Each line of the data should be repeated precisely.

--- --- ---

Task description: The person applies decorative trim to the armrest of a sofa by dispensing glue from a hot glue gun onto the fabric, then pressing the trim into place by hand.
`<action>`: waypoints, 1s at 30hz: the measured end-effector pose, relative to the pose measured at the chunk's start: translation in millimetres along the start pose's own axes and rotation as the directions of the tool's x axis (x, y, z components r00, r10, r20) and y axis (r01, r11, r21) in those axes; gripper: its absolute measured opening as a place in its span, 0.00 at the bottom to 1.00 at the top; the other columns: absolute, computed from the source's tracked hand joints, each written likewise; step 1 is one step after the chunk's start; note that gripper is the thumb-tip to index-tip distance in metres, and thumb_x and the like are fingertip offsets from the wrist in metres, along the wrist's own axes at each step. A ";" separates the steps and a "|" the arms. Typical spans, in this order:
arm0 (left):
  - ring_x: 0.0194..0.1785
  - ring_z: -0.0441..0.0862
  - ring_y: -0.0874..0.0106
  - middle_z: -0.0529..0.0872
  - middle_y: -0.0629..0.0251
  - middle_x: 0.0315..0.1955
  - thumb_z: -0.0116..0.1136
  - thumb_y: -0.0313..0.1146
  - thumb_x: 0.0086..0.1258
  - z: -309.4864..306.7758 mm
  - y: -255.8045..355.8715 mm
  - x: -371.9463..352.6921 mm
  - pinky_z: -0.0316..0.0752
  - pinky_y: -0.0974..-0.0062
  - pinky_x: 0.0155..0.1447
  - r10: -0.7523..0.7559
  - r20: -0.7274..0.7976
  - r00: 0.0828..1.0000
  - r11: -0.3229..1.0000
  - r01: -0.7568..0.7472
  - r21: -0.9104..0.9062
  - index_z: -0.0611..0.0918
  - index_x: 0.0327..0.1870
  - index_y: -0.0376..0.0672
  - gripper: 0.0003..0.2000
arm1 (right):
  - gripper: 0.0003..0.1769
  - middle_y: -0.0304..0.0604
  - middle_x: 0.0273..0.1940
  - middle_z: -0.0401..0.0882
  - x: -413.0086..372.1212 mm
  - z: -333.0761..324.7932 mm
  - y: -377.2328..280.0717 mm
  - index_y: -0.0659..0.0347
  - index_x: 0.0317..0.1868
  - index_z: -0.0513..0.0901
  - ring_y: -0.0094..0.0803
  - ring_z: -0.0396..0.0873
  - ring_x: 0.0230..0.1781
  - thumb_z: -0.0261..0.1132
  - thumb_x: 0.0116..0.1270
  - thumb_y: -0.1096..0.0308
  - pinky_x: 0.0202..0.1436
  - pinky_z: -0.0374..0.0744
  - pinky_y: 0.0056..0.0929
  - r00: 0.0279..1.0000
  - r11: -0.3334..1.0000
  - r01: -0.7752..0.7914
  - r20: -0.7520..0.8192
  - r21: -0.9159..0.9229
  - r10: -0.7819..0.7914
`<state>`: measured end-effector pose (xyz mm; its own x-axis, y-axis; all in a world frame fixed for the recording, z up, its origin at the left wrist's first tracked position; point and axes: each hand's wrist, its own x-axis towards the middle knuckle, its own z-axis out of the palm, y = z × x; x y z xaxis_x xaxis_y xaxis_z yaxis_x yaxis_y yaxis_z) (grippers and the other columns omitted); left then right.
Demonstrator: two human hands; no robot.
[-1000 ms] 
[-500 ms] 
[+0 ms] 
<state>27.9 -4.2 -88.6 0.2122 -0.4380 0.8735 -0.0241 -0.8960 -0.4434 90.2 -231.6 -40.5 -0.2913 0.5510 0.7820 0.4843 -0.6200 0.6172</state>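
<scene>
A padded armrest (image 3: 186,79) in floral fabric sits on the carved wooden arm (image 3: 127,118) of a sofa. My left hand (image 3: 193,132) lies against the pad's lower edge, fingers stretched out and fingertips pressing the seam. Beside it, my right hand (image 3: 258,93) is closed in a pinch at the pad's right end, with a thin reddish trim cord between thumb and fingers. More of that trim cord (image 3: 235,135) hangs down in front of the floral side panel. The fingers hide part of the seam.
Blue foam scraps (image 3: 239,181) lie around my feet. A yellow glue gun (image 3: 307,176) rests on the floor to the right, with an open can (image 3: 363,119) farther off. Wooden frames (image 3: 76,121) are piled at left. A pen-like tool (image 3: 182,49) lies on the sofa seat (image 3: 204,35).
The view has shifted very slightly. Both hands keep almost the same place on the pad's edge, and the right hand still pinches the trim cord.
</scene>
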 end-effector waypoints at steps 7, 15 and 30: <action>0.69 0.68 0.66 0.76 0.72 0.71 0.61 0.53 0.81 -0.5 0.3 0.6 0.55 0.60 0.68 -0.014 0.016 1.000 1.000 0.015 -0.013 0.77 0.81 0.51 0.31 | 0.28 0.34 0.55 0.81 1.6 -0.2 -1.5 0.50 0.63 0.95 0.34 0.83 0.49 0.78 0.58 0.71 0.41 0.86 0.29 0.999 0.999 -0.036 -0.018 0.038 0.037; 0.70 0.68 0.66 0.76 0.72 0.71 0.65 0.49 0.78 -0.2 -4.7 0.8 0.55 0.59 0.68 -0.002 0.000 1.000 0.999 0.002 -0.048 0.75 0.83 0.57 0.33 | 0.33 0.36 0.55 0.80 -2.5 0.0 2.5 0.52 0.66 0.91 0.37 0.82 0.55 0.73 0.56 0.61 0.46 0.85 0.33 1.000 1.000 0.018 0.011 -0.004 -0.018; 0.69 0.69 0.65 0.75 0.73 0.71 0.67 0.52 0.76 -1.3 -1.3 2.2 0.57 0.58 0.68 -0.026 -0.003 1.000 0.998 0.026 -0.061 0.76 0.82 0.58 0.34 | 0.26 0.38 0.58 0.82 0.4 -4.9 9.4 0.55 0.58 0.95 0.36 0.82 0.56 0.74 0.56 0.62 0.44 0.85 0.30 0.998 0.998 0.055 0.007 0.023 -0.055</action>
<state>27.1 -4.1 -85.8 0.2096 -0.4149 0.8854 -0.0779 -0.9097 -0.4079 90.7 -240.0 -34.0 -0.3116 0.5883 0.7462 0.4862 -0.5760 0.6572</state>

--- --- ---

## Reply to the exercise
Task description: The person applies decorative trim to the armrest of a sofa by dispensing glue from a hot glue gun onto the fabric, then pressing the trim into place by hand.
`<action>`: waypoints, 1s at 30hz: the measured end-effector pose, relative to the pose measured at the chunk's start: translation in millimetres along the start pose's own axes and rotation as the directions of the tool's x axis (x, y, z components r00, r10, r20) and y axis (r01, r11, r21) in those axes; gripper: its absolute measured opening as a place in its span, 0.00 at the bottom to 1.00 at the top; the other columns: absolute, computed from the source's tracked hand joints, each written likewise; step 1 is one step after the chunk's start; note that gripper is the thumb-tip to index-tip distance in metres, and thumb_x and the like are fingertip offsets from the wrist in metres, along the wrist's own axes at each step. A ";" separates the steps and a "|" the arms. Typical spans, in this order:
arm0 (left):
  - ring_x: 0.0194..0.1785
  - ring_z: -0.0441..0.0862
  - ring_y: -0.0874..0.0106
  - middle_z: -0.0529..0.0872
  - middle_y: -0.0629..0.0251
  - middle_x: 0.0315..0.1955
  - thumb_z: -0.0116..0.1136
  - thumb_y: -0.0313..0.1146
  - thumb_x: 0.0086..0.1258
  - z: -309.4864..306.7758 mm
  - y: -255.8045..355.8715 mm
  - x: -371.9463..352.6921 mm
  - pinky_z: -0.0316..0.0752
  - pinky_y: -0.0974..-0.0062
  - pinky_x: 0.0155..0.1447
  - r10: -0.7523..0.7559
  - r20: -0.7274..0.7976
  - r00: 0.0828..1.0000
  - r11: -0.3229..1.0000
  - r01: -0.7568..0.7472
  - r21: -0.9104..0.9062
  - index_z: -0.0611..0.0918
  - index_x: 0.0327..0.1870
  - index_y: -0.0376..0.0672
  - gripper: 0.0003..0.2000
arm1 (right):
  - gripper: 0.0003..0.1769
  - middle_y: -0.0304..0.0604
  - middle_x: 0.0273..0.1940
  - middle_z: -0.0401..0.0882
  - x: -413.0086..372.1212 mm
  - z: -333.0761..324.7932 mm
  - y: -377.2328..280.0717 mm
  - index_y: -0.0659..0.0347
  - index_x: 0.0317..0.1868
  - index_z: -0.0513..0.0901
  - ring_y: -0.0094..0.0803
  - ring_z: -0.0396..0.0873
  - ring_x: 0.0230..0.1781
  - thumb_z: -0.0261..0.1132
  - thumb_x: 0.0116..0.1270
  - thumb_y: -0.1096..0.0308
  - pinky_x: 0.0202..0.1436
  - pinky_z: -0.0374..0.0744
  - pinky_y: 0.0056..0.0929
  - r00: 0.0279..1.0000
  - r11: -0.3334..1.0000
  - r01: -0.7752..0.7914
  - r20: -0.7520..0.8192
  - r21: -0.9159..0.9229
  - r10: -0.7819..0.7914
`<state>`: measured end-effector pose (xyz mm; its own x-axis, y-axis; all in a world frame fixed for the recording, z up, its origin at the left wrist's first tracked position; point and axes: each hand's wrist, its own x-axis towards the middle knuckle, its own z-axis out of the palm, y = z × x; x y z xaxis_x xaxis_y xaxis_z yaxis_x yaxis_y yaxis_z) (grippers and the other columns omitted); left then right.
Demonstrator: two human hands; no robot.
[-1000 ms] 
[-500 ms] 
[+0 ms] 
<state>27.9 -4.2 -88.6 0.2122 -0.4380 0.8735 -0.0241 -0.8960 -0.4434 90.2 -231.6 -40.5 -0.2913 0.5510 0.7820 0.4843 -0.6200 0.6172</state>
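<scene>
A padded armrest (image 3: 186,79) in floral fabric sits on the carved wooden arm (image 3: 127,118) of a sofa. My left hand (image 3: 193,132) lies against the pad's lower edge, fingers stretched out and fingertips pressing the seam. Beside it, my right hand (image 3: 258,93) is closed in a pinch at the pad's right end, with a thin reddish trim cord between thumb and fingers. More of that trim cord (image 3: 235,135) hangs down in front of the floral side panel. The fingers hide part of the seam.
Blue foam scraps (image 3: 239,181) lie around my feet. A yellow glue gun (image 3: 307,176) rests on the floor to the right, with an open can (image 3: 363,119) farther off. Wooden frames (image 3: 76,121) are piled at left. A pen-like tool (image 3: 182,49) lies on the sofa seat (image 3: 204,35).
The view has shifted very slightly. Both hands keep almost the same place on the pad's edge, and the right hand still pinches the trim cord.
</scene>
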 end-effector waypoints at steps 7, 15 and 30: <action>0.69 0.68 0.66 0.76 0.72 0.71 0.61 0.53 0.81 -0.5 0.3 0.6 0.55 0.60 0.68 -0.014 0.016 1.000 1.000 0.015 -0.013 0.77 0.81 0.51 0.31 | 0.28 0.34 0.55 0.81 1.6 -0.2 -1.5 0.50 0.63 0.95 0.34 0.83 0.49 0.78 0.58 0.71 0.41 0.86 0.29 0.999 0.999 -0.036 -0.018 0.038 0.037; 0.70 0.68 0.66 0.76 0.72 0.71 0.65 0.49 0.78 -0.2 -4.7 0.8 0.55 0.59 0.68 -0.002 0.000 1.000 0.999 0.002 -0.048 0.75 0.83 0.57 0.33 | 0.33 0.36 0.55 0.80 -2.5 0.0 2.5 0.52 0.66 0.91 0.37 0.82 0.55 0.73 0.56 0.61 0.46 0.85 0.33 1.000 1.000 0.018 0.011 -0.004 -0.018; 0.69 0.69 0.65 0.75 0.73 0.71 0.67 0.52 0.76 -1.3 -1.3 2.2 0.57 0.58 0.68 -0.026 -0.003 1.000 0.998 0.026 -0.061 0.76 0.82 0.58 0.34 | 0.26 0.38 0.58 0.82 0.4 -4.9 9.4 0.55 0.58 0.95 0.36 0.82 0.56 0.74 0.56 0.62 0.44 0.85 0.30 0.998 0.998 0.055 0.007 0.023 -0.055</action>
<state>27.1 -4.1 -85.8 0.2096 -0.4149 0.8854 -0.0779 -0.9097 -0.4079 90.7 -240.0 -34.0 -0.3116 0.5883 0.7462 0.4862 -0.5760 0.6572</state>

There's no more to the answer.